Try it -
The expected answer is every line from the material below that has the word "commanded".

──────────

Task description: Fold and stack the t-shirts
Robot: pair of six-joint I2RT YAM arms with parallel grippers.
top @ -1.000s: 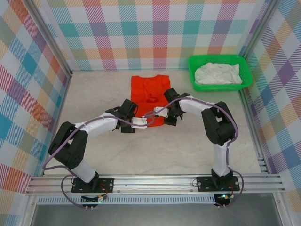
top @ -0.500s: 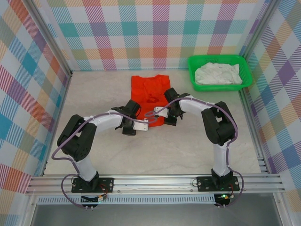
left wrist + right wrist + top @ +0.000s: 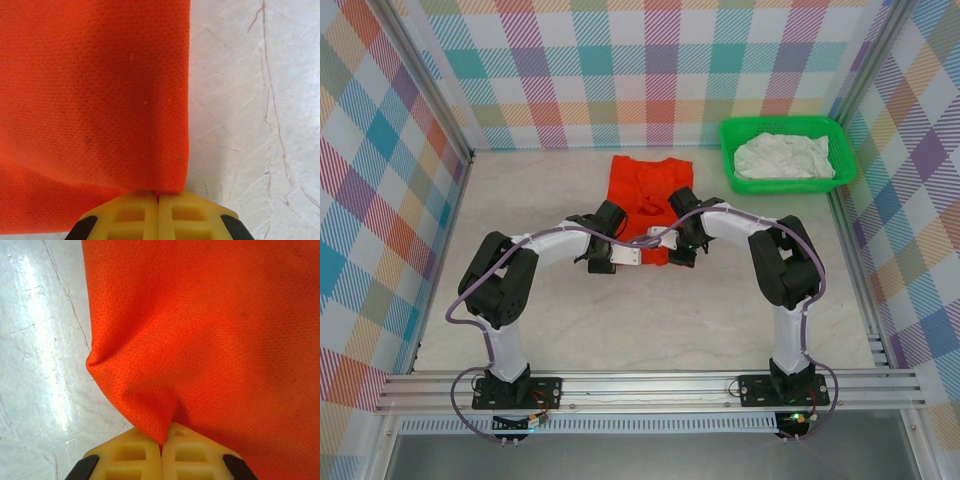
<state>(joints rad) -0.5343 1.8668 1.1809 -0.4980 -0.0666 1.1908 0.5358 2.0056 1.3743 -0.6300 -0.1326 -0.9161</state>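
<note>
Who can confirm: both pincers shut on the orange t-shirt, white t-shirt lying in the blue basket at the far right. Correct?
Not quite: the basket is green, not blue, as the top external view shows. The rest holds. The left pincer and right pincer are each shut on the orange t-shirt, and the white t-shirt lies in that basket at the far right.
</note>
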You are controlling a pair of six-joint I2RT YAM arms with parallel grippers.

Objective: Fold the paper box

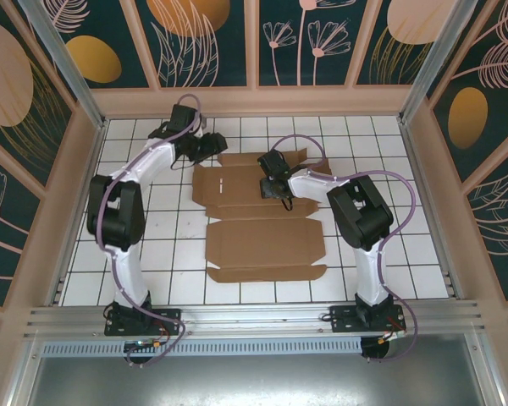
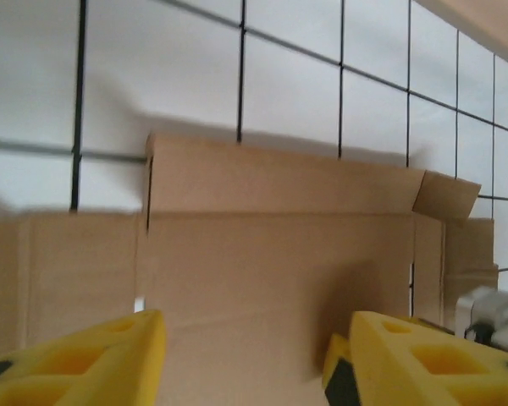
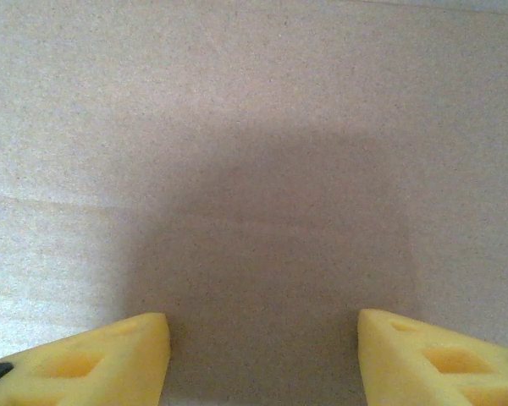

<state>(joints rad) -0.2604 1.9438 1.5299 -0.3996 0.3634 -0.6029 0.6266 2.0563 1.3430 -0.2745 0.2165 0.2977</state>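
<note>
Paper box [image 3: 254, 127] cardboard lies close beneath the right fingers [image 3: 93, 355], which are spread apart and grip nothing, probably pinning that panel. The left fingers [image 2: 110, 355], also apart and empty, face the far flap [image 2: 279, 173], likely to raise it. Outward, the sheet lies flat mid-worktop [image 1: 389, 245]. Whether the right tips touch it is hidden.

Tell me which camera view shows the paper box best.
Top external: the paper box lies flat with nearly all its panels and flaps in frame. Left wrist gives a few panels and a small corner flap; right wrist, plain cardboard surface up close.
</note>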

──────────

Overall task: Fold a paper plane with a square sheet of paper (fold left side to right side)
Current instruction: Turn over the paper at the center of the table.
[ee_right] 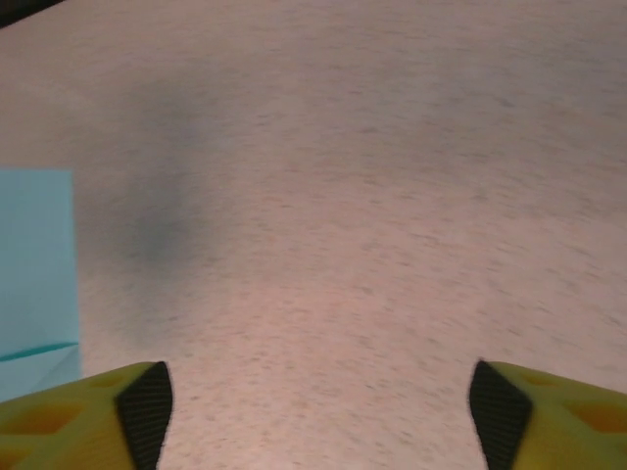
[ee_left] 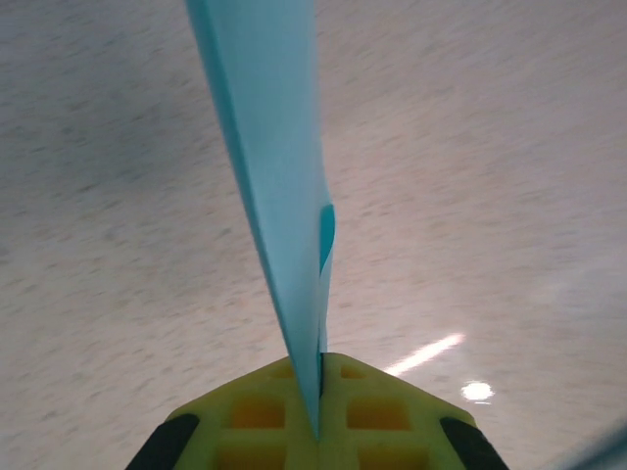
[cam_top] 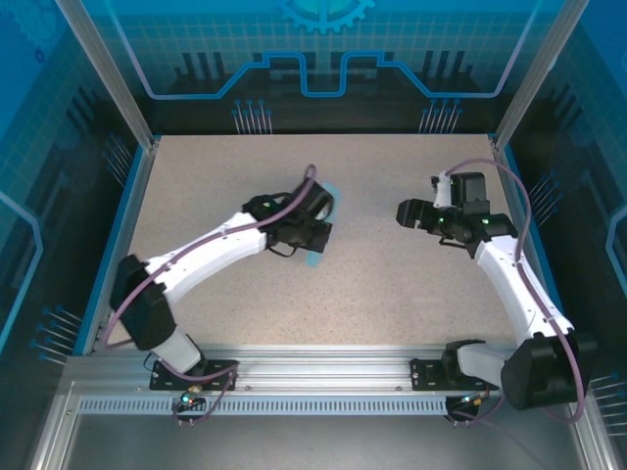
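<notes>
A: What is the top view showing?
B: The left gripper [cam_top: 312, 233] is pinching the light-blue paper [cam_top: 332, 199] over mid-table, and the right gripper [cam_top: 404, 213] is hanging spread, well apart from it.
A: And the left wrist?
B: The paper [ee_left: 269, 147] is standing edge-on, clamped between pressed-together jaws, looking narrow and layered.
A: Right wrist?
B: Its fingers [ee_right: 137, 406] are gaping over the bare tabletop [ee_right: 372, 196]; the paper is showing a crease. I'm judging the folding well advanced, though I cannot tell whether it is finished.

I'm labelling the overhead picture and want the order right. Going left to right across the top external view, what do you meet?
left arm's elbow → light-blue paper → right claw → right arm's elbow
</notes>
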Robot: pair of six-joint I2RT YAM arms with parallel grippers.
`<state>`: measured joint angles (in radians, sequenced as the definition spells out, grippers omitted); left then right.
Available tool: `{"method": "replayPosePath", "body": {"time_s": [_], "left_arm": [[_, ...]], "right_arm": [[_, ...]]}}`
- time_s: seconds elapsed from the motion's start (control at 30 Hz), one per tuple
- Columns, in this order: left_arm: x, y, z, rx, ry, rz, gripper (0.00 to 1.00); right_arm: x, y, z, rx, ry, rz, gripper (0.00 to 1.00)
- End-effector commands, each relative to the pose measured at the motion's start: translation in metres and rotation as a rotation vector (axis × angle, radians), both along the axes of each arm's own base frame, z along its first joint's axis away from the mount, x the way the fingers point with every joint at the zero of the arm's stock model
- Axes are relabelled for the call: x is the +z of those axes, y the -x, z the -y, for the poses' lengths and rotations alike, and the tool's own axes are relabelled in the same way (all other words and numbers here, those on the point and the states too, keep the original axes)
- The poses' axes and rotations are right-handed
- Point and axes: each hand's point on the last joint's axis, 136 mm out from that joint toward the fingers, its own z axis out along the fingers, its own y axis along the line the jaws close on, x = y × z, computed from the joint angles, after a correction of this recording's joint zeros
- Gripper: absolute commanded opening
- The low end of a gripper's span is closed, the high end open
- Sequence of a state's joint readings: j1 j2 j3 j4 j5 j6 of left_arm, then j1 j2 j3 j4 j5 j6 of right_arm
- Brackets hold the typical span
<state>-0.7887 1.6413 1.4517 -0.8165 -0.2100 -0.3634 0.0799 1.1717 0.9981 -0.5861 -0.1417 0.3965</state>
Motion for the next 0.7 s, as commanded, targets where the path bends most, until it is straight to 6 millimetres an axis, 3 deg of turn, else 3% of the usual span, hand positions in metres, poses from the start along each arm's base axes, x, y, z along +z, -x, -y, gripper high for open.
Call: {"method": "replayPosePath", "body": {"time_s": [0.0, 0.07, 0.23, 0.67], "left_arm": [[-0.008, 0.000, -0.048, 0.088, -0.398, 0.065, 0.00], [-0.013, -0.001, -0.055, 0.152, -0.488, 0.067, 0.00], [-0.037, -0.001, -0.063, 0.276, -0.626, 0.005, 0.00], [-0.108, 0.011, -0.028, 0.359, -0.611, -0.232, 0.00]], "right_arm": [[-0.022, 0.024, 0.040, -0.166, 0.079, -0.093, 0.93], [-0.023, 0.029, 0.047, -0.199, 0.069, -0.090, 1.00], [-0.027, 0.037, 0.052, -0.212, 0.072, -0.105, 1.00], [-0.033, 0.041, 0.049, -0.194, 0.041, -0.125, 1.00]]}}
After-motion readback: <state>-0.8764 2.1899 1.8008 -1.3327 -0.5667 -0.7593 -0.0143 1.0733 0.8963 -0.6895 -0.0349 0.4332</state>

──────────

Answer box -
- Gripper: absolute commanded opening
Motion for the next 0.7 s, as commanded, targets where the path bends most, until it is straight to 6 millimetres an axis, 3 deg of turn, else 3% of the usual span, hand positions in metres, poses from the start along each arm's base axes, x, y, z along +z, -x, -y, gripper high for open.

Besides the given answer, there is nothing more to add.